Improving Observability With ELK Alerts

Roman Ushakov
13 min readJan 4, 2024

--

This article describes approaches to the configuration of different alerts in ELK. Here we will be discussing mainly Open Distro Alerting, but the same can be applied to OpenSearch.

We will cover the basic alert configuration flow as well as some advanced techniques such as anomaly detection and historical data collection.

This knowledge can allow you to greatly increase the observability and robustness of your application and decrease the time needed for detection and reaction to any incidents.

ELK Monitor Overview

Monitor execution flow

ELK uses abstractions named monitors for checking logs and raising alerts.

The basic structure of a monitor is as follows:

  • An extraction query that is run according to a certain schedule and finds any logs against which you want to check your conditions
  • Trigger condition that is written using painless script. You write here simple post-processing logic for query results.
  • Trigger action is just a destination where your alert must be sent. In most cases, it is a webhook, but ELK supports sending emails too.
    You can use mustache templates syntax to format your message and include any useful information that will allow recipients to quickly analyse situation and perform necessary actions.

Monitors can be scheduled to run every N minutes, hours, etc. or more complex schedules using crontab syntax.

The Simplest Monitors

The most basic scenario we want our monitoring system to handle is the detection of unexpected bugs or server errors. Such easily configured alerts just check the presence of specific error messages in logs.

In our example, we want to configure alerts for 5xx error codes (server error) and 499 error codes (client has closed connection by their timeout).

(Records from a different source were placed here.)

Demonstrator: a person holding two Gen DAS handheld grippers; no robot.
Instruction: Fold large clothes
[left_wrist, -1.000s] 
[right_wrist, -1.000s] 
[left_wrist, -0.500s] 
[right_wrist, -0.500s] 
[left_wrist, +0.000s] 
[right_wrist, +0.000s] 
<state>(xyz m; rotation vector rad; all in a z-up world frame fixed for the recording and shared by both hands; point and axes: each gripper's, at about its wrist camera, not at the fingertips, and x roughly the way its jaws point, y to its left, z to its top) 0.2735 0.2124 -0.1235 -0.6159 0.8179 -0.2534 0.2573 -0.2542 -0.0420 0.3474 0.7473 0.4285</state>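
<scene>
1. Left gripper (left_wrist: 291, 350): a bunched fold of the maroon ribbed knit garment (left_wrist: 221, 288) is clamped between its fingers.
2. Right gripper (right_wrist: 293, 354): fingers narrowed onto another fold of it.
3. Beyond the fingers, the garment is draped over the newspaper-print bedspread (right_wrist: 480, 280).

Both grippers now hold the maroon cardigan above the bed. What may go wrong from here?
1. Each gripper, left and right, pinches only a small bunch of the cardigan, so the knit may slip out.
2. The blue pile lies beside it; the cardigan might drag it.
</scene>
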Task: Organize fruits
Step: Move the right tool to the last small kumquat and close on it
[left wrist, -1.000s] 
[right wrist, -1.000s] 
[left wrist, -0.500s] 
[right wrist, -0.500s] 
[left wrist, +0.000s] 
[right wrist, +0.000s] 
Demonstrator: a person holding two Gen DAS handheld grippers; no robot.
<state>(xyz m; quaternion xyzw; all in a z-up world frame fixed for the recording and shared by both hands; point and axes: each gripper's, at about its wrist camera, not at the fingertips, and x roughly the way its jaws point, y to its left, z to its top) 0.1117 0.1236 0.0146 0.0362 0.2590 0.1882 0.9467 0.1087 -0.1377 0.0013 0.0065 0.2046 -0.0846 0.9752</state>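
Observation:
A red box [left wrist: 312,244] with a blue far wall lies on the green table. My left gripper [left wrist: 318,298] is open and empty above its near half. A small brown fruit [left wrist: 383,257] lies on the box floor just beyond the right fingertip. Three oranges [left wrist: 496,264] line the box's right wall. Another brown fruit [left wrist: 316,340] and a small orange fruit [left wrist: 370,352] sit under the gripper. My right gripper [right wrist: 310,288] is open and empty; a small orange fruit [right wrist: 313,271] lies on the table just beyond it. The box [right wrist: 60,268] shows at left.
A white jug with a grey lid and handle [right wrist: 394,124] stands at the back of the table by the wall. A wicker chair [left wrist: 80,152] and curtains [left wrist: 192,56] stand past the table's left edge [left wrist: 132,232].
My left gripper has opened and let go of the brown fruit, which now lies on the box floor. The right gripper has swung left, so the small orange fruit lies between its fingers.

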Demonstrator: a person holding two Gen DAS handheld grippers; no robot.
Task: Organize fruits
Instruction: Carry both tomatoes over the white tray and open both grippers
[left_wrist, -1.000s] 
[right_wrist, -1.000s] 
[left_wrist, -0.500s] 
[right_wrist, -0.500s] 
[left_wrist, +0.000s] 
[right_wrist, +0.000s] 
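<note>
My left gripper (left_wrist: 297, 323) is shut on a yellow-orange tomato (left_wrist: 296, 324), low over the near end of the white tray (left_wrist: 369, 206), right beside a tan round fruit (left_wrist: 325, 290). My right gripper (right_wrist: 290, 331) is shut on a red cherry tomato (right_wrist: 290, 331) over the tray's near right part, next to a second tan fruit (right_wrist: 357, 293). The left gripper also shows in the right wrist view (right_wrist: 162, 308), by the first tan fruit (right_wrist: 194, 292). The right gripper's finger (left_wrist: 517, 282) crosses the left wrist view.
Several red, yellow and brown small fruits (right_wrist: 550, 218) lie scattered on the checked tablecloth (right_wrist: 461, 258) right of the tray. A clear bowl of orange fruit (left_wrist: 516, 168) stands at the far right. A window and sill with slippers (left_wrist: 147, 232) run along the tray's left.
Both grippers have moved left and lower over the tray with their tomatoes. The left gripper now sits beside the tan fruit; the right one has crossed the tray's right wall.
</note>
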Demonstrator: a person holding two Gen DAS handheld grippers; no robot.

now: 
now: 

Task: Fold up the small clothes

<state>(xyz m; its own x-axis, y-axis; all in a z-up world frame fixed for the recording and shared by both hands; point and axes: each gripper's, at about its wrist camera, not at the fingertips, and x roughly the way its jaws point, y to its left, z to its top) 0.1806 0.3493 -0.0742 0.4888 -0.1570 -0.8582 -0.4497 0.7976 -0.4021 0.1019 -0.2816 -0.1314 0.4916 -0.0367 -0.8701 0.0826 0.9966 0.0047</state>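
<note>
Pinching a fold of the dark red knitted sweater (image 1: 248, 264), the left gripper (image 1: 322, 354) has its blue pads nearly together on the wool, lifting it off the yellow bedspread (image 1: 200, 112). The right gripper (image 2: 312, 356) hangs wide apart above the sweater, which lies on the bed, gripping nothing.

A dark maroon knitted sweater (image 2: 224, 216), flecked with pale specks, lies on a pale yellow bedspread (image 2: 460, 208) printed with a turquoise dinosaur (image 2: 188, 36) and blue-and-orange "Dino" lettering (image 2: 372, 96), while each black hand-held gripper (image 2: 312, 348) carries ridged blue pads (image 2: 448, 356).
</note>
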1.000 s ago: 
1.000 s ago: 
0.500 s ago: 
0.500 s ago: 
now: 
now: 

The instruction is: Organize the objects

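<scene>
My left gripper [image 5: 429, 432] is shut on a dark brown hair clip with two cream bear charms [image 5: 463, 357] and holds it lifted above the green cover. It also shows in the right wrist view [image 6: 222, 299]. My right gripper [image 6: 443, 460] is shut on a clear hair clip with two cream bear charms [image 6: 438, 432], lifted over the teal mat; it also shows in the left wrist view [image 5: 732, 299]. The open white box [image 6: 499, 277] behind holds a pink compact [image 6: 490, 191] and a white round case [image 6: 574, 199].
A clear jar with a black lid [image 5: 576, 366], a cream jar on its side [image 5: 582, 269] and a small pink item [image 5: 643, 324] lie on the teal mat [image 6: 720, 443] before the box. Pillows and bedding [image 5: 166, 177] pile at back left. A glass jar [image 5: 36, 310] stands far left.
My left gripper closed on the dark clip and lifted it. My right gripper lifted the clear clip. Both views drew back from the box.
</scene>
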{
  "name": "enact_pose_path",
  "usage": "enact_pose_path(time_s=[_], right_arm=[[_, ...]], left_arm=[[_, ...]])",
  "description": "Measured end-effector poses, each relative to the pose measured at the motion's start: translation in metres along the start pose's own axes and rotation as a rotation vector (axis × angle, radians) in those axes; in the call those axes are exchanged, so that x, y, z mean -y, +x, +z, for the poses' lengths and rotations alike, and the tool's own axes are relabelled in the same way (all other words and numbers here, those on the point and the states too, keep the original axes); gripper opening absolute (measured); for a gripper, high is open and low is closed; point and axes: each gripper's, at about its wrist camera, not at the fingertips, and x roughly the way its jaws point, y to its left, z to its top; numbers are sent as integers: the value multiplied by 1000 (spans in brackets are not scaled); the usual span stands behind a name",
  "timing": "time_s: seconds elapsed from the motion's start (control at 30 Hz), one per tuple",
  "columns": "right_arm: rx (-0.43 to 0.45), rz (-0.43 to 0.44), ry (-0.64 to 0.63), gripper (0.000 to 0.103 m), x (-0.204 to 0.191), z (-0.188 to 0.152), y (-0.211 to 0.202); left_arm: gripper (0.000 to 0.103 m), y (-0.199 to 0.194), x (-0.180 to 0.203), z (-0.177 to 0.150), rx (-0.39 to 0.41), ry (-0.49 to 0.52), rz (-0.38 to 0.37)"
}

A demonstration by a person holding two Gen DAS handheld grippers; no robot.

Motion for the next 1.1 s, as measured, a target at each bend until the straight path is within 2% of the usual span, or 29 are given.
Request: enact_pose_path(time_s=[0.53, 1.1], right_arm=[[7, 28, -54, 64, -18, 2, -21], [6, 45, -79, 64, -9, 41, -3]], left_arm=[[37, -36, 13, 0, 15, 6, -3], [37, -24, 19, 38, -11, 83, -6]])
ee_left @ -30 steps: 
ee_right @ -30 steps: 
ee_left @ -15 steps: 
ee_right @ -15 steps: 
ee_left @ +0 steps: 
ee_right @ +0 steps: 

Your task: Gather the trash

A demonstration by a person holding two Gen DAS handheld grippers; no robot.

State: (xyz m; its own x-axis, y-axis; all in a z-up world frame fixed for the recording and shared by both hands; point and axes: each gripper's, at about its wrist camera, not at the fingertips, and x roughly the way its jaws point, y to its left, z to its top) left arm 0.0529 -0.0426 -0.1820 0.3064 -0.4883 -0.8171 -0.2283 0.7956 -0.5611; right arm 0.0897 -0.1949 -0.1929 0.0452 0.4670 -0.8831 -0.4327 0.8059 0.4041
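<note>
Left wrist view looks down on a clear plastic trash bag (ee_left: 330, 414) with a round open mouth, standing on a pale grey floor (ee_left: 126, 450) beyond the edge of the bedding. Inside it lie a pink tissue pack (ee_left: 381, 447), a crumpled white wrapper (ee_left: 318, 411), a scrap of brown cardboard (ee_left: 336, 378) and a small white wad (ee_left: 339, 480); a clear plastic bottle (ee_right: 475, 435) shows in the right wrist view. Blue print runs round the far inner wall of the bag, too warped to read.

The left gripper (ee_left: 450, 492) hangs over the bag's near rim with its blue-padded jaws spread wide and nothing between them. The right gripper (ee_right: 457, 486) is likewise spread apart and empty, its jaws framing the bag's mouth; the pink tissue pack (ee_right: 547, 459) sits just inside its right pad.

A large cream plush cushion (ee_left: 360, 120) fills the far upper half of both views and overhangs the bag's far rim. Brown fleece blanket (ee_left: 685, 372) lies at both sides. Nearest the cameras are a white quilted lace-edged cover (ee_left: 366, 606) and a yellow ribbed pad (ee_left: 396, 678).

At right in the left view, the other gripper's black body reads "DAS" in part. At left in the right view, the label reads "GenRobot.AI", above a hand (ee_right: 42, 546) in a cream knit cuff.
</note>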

The first step is to define an extraction query.

We use access logs from our nginx for this monitor, but the instructions are the same for any other source of logs, including application-level logs.

We need to filter out logs and leave only the ones related to our application, remove unnecessary OPTIONS requests, and check the response status.

Extraction query with query_string and range parameters

The easiest way for developers to configure such an alert is by utilising query_string syntax.

According to official documentation, this parameter was specifically developed for search box implementation. It enables users to provide queries by simply entering the whole search condition in the form you use in Kibana UI:

{
"query": {
"bool": {
"filter": [
{
"query_string": {
"query": "HTTP.VHOST: \"example.com\" AND (HTTP.STATUS > 500 OR HTTP.STATUS: (499)) AND NOT HTTP.METHOD: \"OPTIONS\""
}
},
{
"range": {
"@timestamp": {
"gte": "now-5m",
"lte": "now"
}
}
}
]
}
}
}

Also note the second component of the query: the date range. Here we use now which indicates the current time, relatively to query execution. In combination with now-5m this period of time means the last 5 minutes.

To find more about query options, refer to the official documentation on the Search API. It contains information on how to utilise indices, descriptions of optional parameters, differences between various query modes, etc.

Next comes the trigger condition.

The default trigger condition is the following:

ctx.results[0].hits.total.value > 0

It means that an alert will be triggered if there are any logs found by your extraction query. Logs are available under the hits property of the trigger context. The UI provides an example of logs if you want to configure conditions depending on a specific property of the result.

Example of extraction query response

The last step is to configure the alert payload and destination.

The configuration of the destination is pretty straightforward, so I won’t explain it here.

For formatting the payload of alert requests, you can use mustache template, which makes webhooks very flexible.

Example of mustache template for webhook payload

We can access all context information under the ctx variable by utilising template syntax with {{}}.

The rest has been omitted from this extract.